▶ [WHAT THE TASK REQUIRES]
In the records below, tally every line containing "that". Report only the total.

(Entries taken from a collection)
Segment Open

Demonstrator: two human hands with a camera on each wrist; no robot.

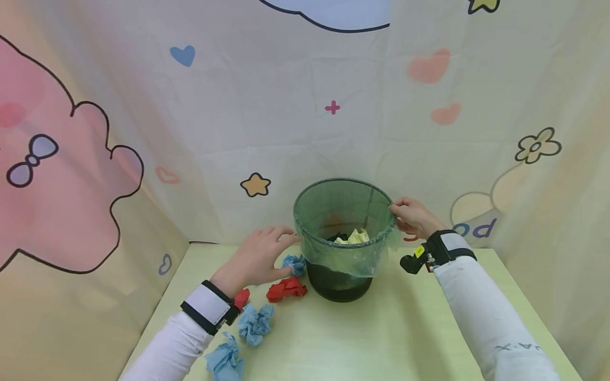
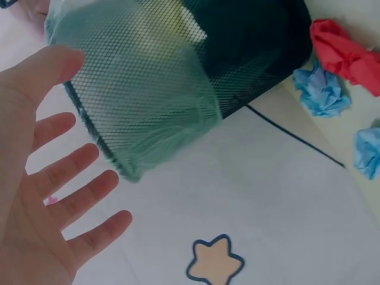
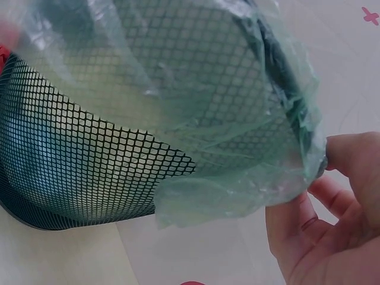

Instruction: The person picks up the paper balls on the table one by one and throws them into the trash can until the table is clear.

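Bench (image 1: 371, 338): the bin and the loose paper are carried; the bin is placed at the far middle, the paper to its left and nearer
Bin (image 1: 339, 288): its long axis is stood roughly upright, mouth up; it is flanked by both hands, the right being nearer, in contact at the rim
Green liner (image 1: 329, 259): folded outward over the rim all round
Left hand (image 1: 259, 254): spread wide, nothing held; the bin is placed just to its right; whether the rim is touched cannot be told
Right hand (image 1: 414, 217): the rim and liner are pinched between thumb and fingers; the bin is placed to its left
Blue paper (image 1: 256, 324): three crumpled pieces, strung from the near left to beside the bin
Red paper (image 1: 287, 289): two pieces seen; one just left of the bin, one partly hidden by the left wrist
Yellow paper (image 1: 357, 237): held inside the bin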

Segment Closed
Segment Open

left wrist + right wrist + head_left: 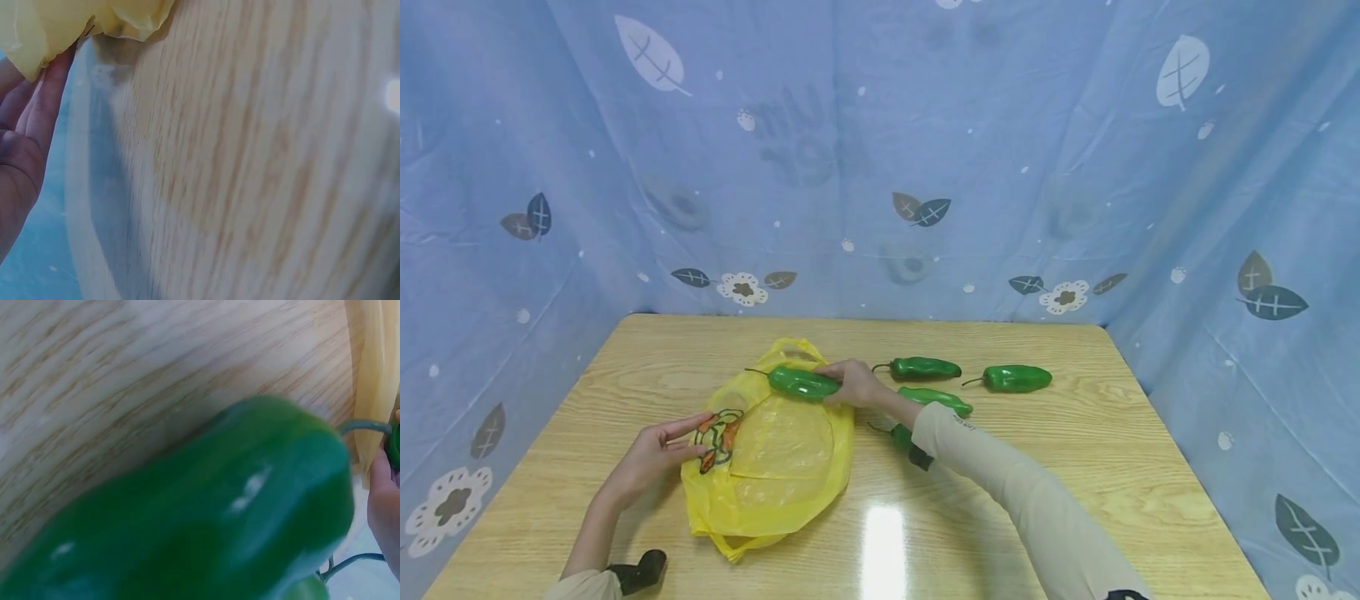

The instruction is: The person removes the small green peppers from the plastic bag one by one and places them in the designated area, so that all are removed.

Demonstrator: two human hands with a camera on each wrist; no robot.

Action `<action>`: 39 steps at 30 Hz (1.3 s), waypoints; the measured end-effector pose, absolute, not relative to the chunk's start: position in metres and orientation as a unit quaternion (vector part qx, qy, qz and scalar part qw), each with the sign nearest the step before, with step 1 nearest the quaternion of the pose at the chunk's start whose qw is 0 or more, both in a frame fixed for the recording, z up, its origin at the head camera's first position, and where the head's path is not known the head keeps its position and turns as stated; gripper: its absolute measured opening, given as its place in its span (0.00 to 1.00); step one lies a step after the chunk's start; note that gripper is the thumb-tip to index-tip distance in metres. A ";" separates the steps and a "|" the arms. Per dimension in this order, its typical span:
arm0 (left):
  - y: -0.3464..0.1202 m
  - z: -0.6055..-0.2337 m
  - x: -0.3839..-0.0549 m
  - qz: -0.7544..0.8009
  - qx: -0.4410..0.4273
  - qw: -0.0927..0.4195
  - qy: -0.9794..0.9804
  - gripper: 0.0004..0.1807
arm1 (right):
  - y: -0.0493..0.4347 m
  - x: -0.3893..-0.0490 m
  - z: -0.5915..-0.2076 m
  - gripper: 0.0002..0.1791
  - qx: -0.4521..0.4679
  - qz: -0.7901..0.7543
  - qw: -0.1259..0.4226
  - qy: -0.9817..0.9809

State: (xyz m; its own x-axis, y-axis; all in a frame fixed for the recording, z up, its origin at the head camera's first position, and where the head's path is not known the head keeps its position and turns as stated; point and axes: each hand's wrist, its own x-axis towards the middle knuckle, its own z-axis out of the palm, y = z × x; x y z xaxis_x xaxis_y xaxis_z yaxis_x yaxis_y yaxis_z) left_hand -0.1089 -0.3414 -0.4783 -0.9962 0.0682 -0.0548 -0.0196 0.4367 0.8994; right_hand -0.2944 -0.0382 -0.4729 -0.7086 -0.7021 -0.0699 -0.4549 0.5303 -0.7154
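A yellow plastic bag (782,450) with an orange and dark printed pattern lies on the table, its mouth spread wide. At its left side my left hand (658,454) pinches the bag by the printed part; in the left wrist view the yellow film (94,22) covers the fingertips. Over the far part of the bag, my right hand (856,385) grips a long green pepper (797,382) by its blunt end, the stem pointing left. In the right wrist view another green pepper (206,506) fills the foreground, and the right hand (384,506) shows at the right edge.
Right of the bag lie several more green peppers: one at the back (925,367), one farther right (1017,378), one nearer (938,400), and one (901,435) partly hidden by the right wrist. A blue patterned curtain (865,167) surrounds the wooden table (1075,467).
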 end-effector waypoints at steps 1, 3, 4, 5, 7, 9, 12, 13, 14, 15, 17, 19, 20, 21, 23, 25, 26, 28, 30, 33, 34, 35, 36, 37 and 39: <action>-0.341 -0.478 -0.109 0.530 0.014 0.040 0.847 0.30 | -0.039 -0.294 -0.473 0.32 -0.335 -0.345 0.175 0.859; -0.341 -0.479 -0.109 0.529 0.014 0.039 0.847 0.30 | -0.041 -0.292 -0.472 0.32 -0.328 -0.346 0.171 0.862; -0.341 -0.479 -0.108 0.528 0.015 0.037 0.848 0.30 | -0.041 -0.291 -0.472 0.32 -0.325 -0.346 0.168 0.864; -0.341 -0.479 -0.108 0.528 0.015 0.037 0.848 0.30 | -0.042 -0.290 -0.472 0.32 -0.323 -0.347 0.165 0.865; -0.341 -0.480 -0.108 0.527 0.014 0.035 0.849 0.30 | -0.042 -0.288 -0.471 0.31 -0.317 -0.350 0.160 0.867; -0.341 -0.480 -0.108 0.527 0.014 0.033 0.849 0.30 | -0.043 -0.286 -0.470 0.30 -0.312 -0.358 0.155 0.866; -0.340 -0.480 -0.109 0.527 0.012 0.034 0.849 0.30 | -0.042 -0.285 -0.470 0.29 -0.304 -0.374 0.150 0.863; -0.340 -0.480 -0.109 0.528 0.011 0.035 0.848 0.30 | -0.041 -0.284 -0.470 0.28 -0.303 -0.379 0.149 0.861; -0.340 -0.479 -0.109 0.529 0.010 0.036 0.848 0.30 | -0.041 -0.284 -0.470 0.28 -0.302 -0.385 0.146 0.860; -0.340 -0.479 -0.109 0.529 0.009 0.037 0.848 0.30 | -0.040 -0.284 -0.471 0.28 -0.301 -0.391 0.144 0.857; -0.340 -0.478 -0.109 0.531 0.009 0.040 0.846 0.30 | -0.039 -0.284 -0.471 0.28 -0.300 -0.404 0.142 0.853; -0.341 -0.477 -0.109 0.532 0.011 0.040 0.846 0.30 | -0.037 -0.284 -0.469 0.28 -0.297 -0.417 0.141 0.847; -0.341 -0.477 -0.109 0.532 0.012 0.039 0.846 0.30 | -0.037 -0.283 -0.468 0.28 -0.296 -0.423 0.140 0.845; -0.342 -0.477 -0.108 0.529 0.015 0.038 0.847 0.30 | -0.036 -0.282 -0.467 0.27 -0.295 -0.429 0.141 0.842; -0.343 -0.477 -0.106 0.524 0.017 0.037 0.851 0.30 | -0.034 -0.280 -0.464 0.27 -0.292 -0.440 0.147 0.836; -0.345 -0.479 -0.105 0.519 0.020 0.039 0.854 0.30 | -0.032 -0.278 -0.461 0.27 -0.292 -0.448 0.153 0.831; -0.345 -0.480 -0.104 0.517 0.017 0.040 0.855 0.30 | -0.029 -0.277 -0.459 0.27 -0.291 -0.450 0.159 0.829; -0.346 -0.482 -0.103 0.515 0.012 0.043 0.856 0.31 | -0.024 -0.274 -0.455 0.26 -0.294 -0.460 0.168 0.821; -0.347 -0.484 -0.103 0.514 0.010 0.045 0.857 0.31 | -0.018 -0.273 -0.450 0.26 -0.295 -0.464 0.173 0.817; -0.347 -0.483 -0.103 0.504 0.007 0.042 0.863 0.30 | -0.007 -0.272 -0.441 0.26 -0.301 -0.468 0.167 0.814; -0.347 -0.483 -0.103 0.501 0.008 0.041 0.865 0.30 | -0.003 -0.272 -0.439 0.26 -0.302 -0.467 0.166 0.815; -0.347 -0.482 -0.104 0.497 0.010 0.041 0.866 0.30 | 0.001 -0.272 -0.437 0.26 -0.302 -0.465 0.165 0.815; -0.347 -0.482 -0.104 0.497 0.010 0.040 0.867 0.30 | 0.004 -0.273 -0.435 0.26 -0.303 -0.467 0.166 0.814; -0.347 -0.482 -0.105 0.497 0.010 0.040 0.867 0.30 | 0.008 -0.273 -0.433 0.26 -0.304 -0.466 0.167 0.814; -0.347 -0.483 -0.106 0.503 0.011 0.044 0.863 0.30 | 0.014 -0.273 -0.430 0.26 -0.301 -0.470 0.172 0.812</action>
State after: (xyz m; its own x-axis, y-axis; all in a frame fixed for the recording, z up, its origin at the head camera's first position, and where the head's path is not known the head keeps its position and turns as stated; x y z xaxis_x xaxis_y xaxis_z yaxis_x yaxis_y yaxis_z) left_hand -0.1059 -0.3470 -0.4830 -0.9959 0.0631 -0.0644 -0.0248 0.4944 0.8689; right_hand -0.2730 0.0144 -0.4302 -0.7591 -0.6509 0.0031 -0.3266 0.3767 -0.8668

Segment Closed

▶ [RESPONSE TO THIS TASK]
2